Potensi sektor lain yang dapat dimanfaatkan Indonesia adalah sektor pariwisata halal. Menurut data pariwisata halal global, saat ini Indonesia berada di peringkat keempat sebagai negara dengan turis Muslim terbesar dengan jumlah pengeluaran sebanyak US$9,7 miliar (Rp141 triliun). Adapun total turis domestik sebesar 200 juta orang. Menurut Munifah, sebagai negara dengan penduduk beragama Islam terbesar di dunia, Indonesia perlu menyiapkan sumber daya manusia yang berkualitas pada seluruh bidang, termasuk ekonomi dan keuangan syariah, guna memaksimalkan potensi pendapatan dari sektor ini.

            Secara filosofis, cita-cita hukum ekonomi Indonesia adalah menggagas dan menyiapkan konsep hukum tentang kehidupan ekonomi. Kehidupan ekonomi yang diinginkan adalah kehidupan berbangsa dan bernegara yang rakyatnya memiliki kesejahteraan dan keadilan sosial, sebagaimana yang dicita-citakan Pancasila. Bertolak dari cita-cita tersebut, ke depan hukum ekonomi harus menunjukkan sifat yang akomodatif terhadap : 1) perwujudan masyarakat yang adil dan makmur; 2) keadilan yang proporsional dalam masyarakat; 3) tidak adanya deskriminatif terhadap pelaku ekonomi, 4) persaingan yang tidak sehat. Cita-cita hukum ekonomi ini searah dengan cita hukum Islam yang tertuang dalam maqᾱṣid asy-syari'ah dengan berintikan pada membangun dan menciptakan kemaslahatan dunia dan akhirat bagi umat manusia. Cita hukum Islam dalam bidang ekonomi terlihat dalam konsepnya tentang aktivitas ekonomi dipandang sebagi wahana bagi masyarakat untuk membawa kepada, paling tidak pelaksanaan dua ajaran al-Qur’an, yaitu prinsip saling at- ta’awwun (membantu dan saling bekerja sama antara anggota masyarakat untuk kebaikan) dan prinsip menghindari garar.

        Masuknya unsur Islam (ekonomi syariah) dalam cita hukum ekonomi Indonesia, bukan berarti mengarahkan ekonomi nasional ke arah idiologi ekonomi agama tertentu, tetapi dikarenakan ekonomi syari'ah sudah lama hidup dan berkembang  di dunia. Pada tataran praktis, keberadaan lembaga-lembaga keuangan syariah sekarang ini menunjukkan adanya perkembangan yang semakin pesat. Hal ini sejalan dengan semakin meningkatnya kesadaran sebagian besar umat Islam untuk melaksanakan Islam secara kaffah. Perkembangan ini tentu memberikan harapan baru bagi para pelaku usaha untuk menjalankan bisnis yang tidak hanya berorientasi pada keuntungan materiil semata, tetapi juga sesuai dengan spirit hukum syariah yang menjanjikan pemenuhan kebutuhan batiniyah. Menurut pandangan Islam bahwa istilah hukum dan syariah merupakan satu kesatuan yang tidak bisa dipisahkan, karena setiap kali mengkaji hukum sejatinya adalah syariah itu sendiri.
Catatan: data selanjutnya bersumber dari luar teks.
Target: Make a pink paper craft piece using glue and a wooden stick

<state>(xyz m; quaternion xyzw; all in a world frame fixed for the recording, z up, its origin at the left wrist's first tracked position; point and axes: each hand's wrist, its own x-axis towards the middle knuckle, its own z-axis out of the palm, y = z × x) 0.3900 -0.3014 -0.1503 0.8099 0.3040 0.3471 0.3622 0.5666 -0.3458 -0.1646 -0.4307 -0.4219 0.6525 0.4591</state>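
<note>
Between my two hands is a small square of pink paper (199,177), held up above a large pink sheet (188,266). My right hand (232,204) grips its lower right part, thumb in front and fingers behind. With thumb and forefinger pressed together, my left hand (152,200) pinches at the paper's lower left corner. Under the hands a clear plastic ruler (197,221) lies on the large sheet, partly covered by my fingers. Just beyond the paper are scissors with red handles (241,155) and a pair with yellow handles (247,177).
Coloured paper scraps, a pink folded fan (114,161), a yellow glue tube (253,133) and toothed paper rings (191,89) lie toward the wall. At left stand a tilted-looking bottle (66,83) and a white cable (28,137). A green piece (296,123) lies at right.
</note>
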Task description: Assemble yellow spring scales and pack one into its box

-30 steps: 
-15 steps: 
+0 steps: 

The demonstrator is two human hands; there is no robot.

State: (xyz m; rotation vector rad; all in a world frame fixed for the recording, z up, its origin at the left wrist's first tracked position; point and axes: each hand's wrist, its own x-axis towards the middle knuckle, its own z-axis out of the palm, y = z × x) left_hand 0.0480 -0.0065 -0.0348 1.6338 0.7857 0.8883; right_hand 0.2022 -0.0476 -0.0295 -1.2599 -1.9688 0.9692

         Jadi, Indonesia sudah seharusnya beralih ke ekonomi Islam, untuk  menghindari hal-hal yang tidak jelas dalam melakukan kegiatan ekonomi, seperti gharar. Menjalankan ekonomi secara Islam merupakan sebuah bentuk menjalankan ajaran Islam secara kaffah. Sebuah aktifitas ekonomi yang tidak hanya kepada hubungan sesama manusia (muamalah) tetapi juga kaitannya hubungan antara manusia dengan sang pencipta. Maka dengan berekonomi secara Islam sebuah perimbangan tersebut dapat diwujudkan. Selain itu, Indonesia juga di penuhi masyarakat yang mayoritas bergama Islam, sehingga sangat mendukung bagi Indonesia untuk mewujudkan ekonomi Islam.